I'd love to hear your thoughts?

OP posts:
Fallingonice · 28/02/2022 12:37

One of the problems is that people confuse risk and probability.

The probability of something happening to your child is low. However, the risk factor is sky high.

I do think society was far too cavalier at one point and I’m glad it’s gone the other way.

RedWingBoots · 28/02/2022 16:28

I do think society was far too cavalier at one point and I’m glad it’s gone the other way.

It's gone too far the other way.

MangyInseam · 28/02/2022 17:20

It's interesting that you say the 90s and 00s. I grew up in the 70s and early 80s, my sister was born at the end of the 80s and so grew up in the period you mention, and I would say things had become much more controlling by then.

Though that was North America and I feel like the UK may have maintained a more relaxed type of parenting for longer.

I think, on balance, that things are too careful now. It's damaging to children.

Some of the reasons are fairly straightforward - traffic is a big one. But people also became hyper-aware of things like kidnappings, which are actually extremely rare. Mainly due to changes in the news and media. So people tend to dwell too much on the harms of things like that, and not enough on the harms of removal of children's freedoms.

Another element is the rise of the two working parent family and also an increase in single parent families, so children spend more time in care facilities.

But I think it's pretty clear that we are seeing kids with more issues with obesity, with poorer problem solving skills, less independence and resilience, and things like that.

MangyInseam · 28/02/2022 17:24

@RedWingBoots

In the area I live there are more cars and so more traffic. I was actually in 6th form very close to where I live so I know the traffic is worse. This means that children can't safely play out.

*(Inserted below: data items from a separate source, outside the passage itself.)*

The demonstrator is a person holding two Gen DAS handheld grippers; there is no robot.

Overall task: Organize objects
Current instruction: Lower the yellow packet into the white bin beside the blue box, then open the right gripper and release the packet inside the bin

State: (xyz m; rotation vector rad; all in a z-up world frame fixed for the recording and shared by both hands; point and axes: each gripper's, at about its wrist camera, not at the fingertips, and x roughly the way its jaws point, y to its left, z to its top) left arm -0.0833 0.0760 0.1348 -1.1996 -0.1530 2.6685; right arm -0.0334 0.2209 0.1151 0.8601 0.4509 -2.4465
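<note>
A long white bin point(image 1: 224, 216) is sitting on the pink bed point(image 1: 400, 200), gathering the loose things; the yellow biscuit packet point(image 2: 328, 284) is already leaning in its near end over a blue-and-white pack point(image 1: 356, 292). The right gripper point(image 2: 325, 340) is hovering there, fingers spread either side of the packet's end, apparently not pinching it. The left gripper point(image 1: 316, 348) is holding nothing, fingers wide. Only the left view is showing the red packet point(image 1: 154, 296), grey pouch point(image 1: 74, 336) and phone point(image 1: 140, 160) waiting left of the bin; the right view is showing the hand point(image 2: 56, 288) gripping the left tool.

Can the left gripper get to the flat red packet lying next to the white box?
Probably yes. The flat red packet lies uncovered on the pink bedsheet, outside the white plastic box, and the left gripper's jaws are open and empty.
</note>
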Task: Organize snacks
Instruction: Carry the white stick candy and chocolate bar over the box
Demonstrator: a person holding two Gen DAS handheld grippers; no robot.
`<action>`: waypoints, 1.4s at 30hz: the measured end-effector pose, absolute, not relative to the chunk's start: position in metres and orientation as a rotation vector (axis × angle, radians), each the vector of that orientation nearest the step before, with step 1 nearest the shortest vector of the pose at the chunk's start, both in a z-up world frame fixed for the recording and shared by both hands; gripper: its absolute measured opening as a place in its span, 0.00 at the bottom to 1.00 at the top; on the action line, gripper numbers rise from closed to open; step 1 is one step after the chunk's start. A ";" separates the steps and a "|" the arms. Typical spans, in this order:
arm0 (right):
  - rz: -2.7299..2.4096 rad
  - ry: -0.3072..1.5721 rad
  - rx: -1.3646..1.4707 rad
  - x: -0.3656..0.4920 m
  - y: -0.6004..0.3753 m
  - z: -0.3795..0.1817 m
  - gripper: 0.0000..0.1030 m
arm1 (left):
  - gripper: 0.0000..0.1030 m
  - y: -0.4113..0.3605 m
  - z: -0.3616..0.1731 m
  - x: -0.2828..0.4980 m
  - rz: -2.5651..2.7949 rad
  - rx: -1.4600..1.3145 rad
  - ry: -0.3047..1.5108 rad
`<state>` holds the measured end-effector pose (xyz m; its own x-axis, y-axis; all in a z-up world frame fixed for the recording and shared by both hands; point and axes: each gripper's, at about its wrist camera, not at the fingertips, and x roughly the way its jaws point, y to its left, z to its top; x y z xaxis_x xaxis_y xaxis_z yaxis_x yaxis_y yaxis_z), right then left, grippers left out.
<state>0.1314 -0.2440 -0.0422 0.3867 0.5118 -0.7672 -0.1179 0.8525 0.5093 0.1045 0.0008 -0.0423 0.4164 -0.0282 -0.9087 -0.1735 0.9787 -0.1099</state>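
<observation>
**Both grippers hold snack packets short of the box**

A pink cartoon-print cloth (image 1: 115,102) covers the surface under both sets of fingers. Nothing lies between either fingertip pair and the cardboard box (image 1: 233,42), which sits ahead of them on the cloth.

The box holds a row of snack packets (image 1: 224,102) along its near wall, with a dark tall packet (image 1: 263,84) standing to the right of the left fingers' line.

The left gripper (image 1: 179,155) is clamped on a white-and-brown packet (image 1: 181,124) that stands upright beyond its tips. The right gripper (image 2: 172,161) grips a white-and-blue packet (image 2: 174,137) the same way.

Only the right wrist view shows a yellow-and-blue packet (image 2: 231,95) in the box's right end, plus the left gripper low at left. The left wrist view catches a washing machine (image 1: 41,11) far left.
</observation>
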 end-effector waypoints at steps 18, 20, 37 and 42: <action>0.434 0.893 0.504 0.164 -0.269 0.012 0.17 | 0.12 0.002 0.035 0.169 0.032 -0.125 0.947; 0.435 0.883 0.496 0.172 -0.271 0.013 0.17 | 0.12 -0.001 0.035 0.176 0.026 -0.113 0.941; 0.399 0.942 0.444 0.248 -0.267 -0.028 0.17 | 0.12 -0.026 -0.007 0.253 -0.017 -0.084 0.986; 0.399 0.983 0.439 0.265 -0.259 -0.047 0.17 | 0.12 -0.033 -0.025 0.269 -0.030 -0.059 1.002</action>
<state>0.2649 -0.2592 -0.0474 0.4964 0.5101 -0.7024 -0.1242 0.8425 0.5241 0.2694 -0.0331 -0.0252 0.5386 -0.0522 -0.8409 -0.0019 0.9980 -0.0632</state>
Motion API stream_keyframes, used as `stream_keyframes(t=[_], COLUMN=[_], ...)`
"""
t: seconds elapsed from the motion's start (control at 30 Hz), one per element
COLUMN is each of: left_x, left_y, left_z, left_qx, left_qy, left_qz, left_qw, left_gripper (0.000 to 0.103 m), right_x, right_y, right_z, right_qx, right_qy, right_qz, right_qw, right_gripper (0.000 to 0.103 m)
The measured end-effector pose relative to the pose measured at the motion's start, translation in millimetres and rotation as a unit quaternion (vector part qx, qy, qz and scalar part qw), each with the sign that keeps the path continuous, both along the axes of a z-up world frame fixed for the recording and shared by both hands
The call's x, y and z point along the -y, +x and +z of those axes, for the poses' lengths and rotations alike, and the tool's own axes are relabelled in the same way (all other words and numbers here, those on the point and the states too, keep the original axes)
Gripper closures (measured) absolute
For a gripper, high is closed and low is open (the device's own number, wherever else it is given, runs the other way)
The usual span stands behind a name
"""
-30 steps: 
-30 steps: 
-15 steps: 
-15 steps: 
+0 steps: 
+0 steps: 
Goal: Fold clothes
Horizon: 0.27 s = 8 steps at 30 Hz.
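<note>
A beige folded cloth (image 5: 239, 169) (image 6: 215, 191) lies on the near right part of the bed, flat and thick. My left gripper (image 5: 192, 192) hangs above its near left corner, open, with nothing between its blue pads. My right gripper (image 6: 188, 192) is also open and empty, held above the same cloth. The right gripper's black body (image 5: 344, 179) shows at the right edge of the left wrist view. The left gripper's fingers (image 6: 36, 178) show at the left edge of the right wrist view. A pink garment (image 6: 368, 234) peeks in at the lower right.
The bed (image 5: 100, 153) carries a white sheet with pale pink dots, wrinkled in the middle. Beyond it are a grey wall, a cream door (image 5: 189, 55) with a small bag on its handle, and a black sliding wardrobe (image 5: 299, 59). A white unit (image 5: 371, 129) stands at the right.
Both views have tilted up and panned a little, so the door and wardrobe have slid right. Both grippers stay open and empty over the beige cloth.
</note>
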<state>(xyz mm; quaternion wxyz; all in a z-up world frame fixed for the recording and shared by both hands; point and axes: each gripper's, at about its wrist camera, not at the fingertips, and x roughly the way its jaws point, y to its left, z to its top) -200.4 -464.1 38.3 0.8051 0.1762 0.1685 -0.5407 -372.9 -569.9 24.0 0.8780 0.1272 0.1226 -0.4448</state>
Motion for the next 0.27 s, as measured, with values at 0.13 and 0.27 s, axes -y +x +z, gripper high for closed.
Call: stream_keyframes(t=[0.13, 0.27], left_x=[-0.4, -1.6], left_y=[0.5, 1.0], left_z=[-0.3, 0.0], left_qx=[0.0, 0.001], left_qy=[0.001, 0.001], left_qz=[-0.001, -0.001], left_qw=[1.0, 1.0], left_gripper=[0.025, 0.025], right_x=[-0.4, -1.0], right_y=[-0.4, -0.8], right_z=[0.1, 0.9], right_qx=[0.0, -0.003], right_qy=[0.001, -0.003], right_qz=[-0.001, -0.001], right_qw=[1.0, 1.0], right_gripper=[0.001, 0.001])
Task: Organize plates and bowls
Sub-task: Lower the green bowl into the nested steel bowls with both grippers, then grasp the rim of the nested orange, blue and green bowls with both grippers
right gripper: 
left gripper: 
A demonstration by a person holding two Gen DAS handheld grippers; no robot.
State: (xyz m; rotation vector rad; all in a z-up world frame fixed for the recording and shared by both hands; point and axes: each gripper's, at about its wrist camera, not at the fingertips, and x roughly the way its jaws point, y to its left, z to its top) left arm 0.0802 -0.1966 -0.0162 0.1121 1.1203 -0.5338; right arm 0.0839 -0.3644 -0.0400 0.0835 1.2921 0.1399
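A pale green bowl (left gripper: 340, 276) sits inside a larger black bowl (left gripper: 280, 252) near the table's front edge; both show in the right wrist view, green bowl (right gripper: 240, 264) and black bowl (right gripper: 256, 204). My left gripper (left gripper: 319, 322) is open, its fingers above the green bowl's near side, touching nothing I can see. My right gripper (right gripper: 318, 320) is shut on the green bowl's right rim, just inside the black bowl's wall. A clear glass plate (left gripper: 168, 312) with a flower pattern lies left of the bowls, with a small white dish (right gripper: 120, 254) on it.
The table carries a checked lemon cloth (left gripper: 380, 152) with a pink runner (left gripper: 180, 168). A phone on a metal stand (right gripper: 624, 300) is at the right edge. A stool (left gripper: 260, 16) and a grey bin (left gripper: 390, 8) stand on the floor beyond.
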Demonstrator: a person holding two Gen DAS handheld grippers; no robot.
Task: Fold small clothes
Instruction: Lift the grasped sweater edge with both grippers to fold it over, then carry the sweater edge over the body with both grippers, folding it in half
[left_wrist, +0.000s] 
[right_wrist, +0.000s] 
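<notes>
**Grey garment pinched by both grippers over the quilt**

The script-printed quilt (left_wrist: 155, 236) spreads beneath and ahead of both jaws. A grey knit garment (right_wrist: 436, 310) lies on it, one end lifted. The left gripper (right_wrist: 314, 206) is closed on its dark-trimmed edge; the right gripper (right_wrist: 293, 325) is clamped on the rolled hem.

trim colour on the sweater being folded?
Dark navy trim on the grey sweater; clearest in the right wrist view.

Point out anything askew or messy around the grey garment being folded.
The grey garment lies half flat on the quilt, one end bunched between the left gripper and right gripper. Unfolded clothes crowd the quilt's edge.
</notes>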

Also in the 90s/early 00s school heads weren't on top of parents if they decided their child who was 8 years+ could walk home on their own, and wait an hour or two on their own before an adult came back. I have nephews and nieces who were children then and allowed to do that. Roll on to the late 00s and beyond, and I have family and friends having fights with their school heads about allowing their 10 year old to walk home with their same age or slightly older sibling.

Something that might be another factor with this is an increase in liability culture.

It can be pretty bad. IN our schools system kids aren't even allowed to get off the school bus if a parent doesn't meet them until they are at least 10. Even if they are just a few houses away from their home.

It seems crazy to me as I used to walk a kilometre to school at age five - and I had to come home for lunch!